Exercise details:
Reproduce the full listing as it stands. Images do not belong in the copy.

**** Given material

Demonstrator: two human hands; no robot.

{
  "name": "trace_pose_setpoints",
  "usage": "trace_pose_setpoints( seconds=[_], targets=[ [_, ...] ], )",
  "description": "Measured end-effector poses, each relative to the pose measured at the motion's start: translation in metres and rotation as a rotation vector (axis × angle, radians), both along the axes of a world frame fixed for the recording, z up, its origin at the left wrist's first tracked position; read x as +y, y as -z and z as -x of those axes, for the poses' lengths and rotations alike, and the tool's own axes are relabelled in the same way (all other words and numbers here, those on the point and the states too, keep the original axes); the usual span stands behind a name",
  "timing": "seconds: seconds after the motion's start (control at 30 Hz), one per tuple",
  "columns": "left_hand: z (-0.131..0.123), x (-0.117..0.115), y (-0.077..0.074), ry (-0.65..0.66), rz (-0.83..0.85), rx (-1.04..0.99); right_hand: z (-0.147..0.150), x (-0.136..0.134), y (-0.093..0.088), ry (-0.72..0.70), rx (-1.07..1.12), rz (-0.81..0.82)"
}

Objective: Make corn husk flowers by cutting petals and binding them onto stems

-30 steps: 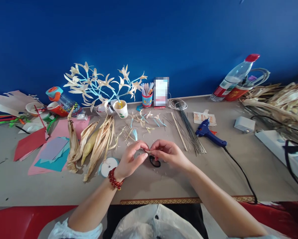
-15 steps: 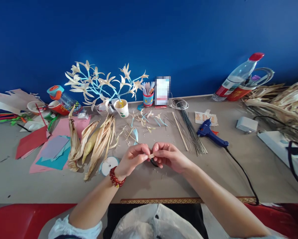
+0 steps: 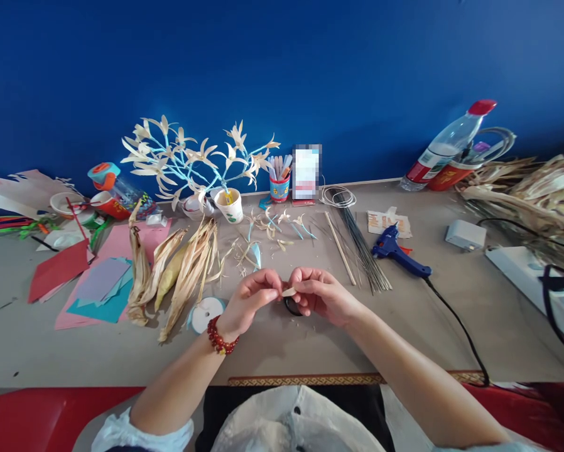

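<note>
A small pale strip of corn husk (image 3: pixel 288 292) is pinched between both hands just above the table. My left hand (image 3: pixel 250 301), with a red bead bracelet at the wrist, grips its left end with closed fingers. My right hand (image 3: pixel 320 295) pinches its right end, fingers curled. Under the hands lies a black ring-shaped handle (image 3: pixel 291 308), partly hidden. A white tape roll (image 3: pixel 205 313) sits just left of my left wrist. Dried corn husks with a small cob (image 3: pixel 178 270) lie further left.
Husk flowers on a light-blue branch (image 3: pixel 192 160) stand in a paper cup (image 3: pixel 230 206) at the back. Thin wires and sticks (image 3: pixel 357 248), a blue glue gun (image 3: pixel 397 254) with cord, coloured paper (image 3: pixel 93 282), a tilted bottle (image 3: pixel 444 147) and a husk pile (image 3: pixel 531 191) surround the middle.
My hands drew closer together and shifted slightly, and the husk strip now shows between the fingertips. Nothing else on the table moved.
</note>
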State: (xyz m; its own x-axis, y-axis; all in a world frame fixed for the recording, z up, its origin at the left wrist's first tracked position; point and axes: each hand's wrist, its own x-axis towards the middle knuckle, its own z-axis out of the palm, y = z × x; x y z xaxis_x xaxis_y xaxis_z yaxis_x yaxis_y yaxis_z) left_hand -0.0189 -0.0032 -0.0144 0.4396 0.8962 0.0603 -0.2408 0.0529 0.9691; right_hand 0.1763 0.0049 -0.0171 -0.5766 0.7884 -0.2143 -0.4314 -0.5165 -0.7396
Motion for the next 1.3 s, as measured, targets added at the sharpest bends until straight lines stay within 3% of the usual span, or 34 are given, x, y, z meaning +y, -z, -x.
trace_pose_setpoints(
  seconds=[0.13,0.53,0.7,0.83,0.93,1.07,1.2,1.3],
  targets=[
    [0.001,0.001,-0.001,-0.071,-0.017,0.023,-0.001,0.001,0.001,0.02,0.0,-0.003],
    [-0.002,-0.001,-0.003,0.068,-0.013,0.034,0.002,-0.005,-0.002,-0.033,-0.115,-0.152],
    [-0.002,-0.002,-0.003,0.106,0.073,-0.09,0.0,-0.004,-0.001,-0.054,0.044,-0.073],
    [-0.002,-0.002,0.0,0.07,0.104,-0.138,-0.004,0.002,-0.003,0.039,0.187,-0.068],
    [-0.001,-0.002,0.001,0.067,0.127,-0.155,-0.006,0.001,-0.008,0.099,0.041,-0.16],
    [-0.001,-0.002,0.001,0.086,0.16,-0.16,-0.001,-0.007,-0.009,0.043,-0.104,-0.26],
    [-0.002,-0.002,0.0,0.081,0.166,-0.154,0.001,-0.008,-0.004,0.054,-0.064,-0.242],
    [-0.002,-0.002,0.001,0.064,0.167,-0.174,-0.001,-0.007,-0.004,0.144,-0.043,-0.292]
  ],
)
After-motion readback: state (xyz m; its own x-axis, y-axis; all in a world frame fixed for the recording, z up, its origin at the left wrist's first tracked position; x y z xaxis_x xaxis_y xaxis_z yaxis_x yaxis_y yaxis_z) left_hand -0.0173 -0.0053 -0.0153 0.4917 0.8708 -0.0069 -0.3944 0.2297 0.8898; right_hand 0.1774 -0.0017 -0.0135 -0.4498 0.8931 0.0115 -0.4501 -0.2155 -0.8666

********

Response to this task:
Demonstrator: two human hands; no robot.

{
  "name": "trace_pose_setpoints",
  "usage": "trace_pose_setpoints( seconds=[_], targets=[ [_, ...] ], )",
  "description": "Measured end-effector poses, each relative to the pose measured at the motion's start: translation in metres and rotation as a rotation vector (axis × angle, radians), both along the axes of a world frame fixed for the recording, z up, its origin at the left wrist's first tracked position; read x as +y, y as -z and z as -x of those axes, for the poses' lengths and rotations alike, and the tool's own axes are relabelled in the same way (all other words and numbers here, those on the point and the states too, keep the original axes); the usual span stands behind a name",
  "timing": "seconds: seconds after the motion's start (control at 30 Hz), one per tuple",
  "columns": "left_hand: z (-0.131..0.123), x (-0.117..0.115), y (-0.077..0.074), ry (-0.65..0.66), rz (-0.83..0.85), rx (-1.04..0.99); right_hand: z (-0.147..0.150), x (-0.136..0.134), y (-0.093..0.088), ry (-0.72..0.70), rx (-1.07..1.12), rz (-0.81..0.82)"
}

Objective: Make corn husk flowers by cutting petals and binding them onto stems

-30 steps: 
-15 steps: 
+0 steps: 

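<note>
A small pale strip of corn husk (image 3: pixel 288 292) is pinched between both hands just above the table. My left hand (image 3: pixel 250 301), with a red bead bracelet at the wrist, grips its left end with closed fingers. My right hand (image 3: pixel 320 295) pinches its right end, fingers curled. Under the hands lies a black ring-shaped handle (image 3: pixel 291 308), partly hidden. A white tape roll (image 3: pixel 205 313) sits just left of my left wrist. Dried corn husks with a small cob (image 3: pixel 178 270) lie further left.
Husk flowers on a light-blue branch (image 3: pixel 192 160) stand in a paper cup (image 3: pixel 230 206) at the back. Thin wires and sticks (image 3: pixel 357 248), a blue glue gun (image 3: pixel 397 254) with cord, coloured paper (image 3: pixel 93 282), a tilted bottle (image 3: pixel 444 147) and a husk pile (image 3: pixel 531 191) surround the middle.
My hands drew closer together and shifted slightly, and the husk strip now shows between the fingertips. Nothing else on the table moved.
</note>
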State: (xyz m; its own x-axis, y-axis; all in a world frame fixed for the recording, z up, its origin at the left wrist's first tracked position; point and axes: each hand's wrist, its own x-axis towards the middle knuckle, its own z-axis out of the palm, y = z × x; x y z xaxis_x xaxis_y xaxis_z yaxis_x yaxis_y yaxis_z) left_hand -0.0189 -0.0032 -0.0144 0.4396 0.8962 0.0603 -0.2408 0.0529 0.9691; right_hand 0.1763 0.0049 -0.0171 -0.5766 0.7884 -0.2143 -0.4314 -0.5165 -0.7396
Motion for the next 1.3 s, as measured, targets added at the sharpest bends until straight lines stay within 3% of the usual span, or 34 are given, x, y, z meaning +y, -z, -x.
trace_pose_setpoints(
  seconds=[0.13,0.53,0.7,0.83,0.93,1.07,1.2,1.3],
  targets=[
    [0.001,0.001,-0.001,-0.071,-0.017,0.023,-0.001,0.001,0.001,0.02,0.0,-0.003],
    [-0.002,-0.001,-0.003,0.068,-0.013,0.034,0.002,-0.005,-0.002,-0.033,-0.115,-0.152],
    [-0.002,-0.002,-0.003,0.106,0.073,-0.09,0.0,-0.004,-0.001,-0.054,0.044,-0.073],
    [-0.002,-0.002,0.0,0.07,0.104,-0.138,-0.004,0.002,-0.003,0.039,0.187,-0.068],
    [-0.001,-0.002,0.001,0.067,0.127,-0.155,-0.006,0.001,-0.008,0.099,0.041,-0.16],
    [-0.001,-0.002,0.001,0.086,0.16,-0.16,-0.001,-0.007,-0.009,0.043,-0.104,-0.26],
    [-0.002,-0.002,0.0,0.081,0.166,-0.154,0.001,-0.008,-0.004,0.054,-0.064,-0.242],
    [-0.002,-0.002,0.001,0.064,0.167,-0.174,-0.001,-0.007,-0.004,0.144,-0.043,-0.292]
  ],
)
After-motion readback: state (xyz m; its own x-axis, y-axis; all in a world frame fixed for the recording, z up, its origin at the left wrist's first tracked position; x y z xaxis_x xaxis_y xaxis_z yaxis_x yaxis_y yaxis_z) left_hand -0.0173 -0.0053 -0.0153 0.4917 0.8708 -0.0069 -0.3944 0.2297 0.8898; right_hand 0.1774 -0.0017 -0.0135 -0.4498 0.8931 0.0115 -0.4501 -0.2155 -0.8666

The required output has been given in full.